§ **PROBLEM STATEMENT**
Set down the listing below verbatim, but only from its first line through the line containing "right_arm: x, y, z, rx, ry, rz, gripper".

EXERCISE INPUTS START

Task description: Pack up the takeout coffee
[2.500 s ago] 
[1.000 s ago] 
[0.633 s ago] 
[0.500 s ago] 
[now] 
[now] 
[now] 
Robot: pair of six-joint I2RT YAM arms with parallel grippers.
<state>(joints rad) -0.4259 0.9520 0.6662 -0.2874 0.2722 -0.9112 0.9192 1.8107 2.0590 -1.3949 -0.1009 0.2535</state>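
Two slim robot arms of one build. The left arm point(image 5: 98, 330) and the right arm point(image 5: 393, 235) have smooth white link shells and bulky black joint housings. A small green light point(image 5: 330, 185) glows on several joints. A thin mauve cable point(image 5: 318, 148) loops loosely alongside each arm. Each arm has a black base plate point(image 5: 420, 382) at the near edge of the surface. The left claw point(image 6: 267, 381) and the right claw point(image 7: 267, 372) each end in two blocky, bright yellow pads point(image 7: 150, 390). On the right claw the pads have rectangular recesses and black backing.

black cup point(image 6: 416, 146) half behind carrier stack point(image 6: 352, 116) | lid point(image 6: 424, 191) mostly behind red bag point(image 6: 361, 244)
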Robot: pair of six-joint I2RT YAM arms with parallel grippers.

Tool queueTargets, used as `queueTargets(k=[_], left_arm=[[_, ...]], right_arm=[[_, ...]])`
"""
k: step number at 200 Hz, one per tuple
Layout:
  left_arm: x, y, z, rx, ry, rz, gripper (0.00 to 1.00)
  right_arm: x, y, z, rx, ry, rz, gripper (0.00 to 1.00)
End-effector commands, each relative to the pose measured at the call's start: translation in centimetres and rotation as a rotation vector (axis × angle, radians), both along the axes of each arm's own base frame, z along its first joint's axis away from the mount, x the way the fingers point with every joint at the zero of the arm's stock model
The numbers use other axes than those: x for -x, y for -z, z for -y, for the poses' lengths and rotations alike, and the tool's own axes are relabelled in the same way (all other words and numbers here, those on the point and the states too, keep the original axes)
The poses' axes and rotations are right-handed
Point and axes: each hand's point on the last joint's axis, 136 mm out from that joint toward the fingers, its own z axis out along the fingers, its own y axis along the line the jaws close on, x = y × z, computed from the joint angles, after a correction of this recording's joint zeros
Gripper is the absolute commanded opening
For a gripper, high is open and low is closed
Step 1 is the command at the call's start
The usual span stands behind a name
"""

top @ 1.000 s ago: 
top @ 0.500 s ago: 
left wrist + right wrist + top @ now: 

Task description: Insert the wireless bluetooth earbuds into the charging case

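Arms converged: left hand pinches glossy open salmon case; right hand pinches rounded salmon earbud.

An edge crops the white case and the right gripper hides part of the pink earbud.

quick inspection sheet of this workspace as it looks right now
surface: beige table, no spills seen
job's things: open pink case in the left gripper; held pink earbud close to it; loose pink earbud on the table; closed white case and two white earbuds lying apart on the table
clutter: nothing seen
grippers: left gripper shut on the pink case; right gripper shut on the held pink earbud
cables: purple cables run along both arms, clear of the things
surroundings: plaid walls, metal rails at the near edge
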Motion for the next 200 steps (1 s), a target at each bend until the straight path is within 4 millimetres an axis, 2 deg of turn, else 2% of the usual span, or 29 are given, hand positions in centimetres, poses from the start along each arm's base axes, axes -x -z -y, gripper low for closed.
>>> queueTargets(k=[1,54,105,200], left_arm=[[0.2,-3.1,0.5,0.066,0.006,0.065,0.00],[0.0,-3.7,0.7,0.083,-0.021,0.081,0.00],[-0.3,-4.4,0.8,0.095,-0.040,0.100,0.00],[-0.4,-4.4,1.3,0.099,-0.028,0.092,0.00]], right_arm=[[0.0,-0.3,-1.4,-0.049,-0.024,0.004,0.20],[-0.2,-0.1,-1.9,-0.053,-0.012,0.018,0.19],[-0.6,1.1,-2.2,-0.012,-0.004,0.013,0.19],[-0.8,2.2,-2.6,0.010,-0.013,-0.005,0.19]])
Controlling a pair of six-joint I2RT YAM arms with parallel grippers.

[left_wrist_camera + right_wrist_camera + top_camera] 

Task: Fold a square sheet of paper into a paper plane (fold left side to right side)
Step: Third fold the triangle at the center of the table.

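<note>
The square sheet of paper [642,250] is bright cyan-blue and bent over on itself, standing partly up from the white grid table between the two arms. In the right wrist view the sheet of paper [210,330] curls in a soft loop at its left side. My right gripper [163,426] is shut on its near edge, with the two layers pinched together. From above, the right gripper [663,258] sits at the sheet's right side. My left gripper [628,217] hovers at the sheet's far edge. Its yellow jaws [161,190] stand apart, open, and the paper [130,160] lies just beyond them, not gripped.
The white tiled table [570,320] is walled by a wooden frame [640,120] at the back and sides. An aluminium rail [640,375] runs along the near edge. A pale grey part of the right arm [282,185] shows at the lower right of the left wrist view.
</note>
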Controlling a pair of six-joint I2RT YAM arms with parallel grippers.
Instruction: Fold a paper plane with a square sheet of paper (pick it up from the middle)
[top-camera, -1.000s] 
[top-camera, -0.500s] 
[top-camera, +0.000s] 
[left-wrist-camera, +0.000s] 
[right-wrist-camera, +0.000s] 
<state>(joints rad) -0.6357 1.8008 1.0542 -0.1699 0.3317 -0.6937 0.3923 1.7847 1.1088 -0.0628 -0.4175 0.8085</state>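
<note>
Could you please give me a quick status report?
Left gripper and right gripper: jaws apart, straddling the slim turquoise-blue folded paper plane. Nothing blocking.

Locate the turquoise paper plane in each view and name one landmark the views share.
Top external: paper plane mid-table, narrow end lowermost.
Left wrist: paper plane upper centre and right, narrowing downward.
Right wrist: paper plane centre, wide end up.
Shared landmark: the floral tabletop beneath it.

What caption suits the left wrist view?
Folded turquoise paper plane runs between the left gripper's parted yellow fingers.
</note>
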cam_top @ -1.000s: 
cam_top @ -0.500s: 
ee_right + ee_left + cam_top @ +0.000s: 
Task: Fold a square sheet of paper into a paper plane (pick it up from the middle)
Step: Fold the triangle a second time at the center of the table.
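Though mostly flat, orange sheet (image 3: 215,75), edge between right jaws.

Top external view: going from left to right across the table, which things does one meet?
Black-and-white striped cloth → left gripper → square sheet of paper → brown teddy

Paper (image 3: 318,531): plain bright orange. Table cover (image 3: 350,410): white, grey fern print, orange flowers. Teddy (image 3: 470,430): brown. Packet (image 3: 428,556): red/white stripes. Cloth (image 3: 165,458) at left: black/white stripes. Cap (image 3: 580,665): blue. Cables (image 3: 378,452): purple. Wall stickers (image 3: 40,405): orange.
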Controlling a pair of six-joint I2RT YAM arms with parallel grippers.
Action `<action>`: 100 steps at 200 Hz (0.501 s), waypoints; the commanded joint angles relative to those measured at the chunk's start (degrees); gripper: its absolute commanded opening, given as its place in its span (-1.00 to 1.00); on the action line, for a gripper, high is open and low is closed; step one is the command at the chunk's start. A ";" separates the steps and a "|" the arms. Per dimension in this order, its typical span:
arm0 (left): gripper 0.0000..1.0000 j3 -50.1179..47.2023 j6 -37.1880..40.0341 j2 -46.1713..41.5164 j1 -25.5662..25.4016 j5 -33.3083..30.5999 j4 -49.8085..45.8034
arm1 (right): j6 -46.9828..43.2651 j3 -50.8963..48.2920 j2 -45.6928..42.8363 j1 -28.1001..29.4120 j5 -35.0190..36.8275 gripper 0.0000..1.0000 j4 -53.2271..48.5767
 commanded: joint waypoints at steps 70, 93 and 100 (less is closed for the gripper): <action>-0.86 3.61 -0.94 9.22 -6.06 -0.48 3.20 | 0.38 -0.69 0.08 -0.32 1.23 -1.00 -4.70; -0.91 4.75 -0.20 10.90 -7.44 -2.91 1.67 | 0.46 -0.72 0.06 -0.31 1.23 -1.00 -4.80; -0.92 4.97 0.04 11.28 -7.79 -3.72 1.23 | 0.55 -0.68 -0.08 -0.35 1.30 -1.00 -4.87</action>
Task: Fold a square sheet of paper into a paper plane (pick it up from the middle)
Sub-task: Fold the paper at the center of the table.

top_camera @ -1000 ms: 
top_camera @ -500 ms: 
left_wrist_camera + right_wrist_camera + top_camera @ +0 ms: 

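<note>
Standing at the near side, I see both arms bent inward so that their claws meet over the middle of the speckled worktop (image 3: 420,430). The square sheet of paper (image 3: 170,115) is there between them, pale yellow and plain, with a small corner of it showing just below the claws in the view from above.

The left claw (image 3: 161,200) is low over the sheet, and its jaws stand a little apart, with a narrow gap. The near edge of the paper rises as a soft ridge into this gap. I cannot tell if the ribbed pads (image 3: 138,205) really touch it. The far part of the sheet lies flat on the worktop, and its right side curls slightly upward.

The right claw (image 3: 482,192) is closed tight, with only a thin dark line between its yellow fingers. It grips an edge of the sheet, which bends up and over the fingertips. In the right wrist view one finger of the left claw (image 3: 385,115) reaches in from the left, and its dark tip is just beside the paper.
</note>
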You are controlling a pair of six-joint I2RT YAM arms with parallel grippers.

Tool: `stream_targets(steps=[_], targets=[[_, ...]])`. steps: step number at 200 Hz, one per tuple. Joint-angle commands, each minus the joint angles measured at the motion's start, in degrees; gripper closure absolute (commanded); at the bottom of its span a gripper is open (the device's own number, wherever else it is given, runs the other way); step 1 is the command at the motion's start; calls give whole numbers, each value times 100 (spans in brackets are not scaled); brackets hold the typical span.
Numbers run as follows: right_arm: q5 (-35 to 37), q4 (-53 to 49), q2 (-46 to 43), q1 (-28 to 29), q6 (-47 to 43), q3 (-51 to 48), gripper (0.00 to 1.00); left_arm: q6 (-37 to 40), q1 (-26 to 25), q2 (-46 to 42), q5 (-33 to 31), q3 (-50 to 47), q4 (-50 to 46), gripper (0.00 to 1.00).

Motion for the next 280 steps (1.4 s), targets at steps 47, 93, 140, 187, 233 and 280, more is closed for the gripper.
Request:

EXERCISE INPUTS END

§ **RESPONSE**
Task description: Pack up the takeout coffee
[2.500 s ago] 
[1.000 s ago] 
[0.633 s ago] 
[0.500 s ago] 
[now] 
[now] 
[now] 
Robot: pair of six-joint I2RT YAM arms with parallel grippers.
<state>(joints rad) -0.4259 0.9520 0.6662 -0.2874 0.2722 -0.9112 0.9192 1.8107 2.0590 -1.3949 -0.1009 0.2535</state>
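Two slim robot arms of one build. The left arm point(image 5: 98, 330) and the right arm point(image 5: 393, 235) have smooth white link shells and bulky black joint housings. A small green light point(image 5: 330, 185) glows on several joints. A thin mauve cable point(image 5: 318, 148) loops loosely alongside each arm. Each arm has a black base plate point(image 5: 420, 382) at the near edge of the surface. The left claw point(image 6: 267, 381) and the right claw point(image 7: 267, 372) each end in two blocky, bright yellow pads point(image 7: 150, 390). On the right claw the pads have rectangular recesses and black backing.

black cup point(image 6: 416, 146) half behind carrier stack point(image 6: 352, 116) | lid point(image 6: 424, 191) mostly behind red bag point(image 6: 361, 244)
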Robot: pair of six-joint I2RT YAM arms with parallel grippers.

Tool queueTargets, used as `queueTargets(k=[_], left_arm=[[_, ...]], right_arm=[[_, ...]])`
"""
k: step number at 200 Hz, one per tuple
Layout:
  left_arm: x, y, z, rx, ry, rz, gripper (0.00 to 1.00)
  right_arm: x, y, z, rx, ry, rz, gripper (0.00 to 1.00)

This exercise requires nothing further.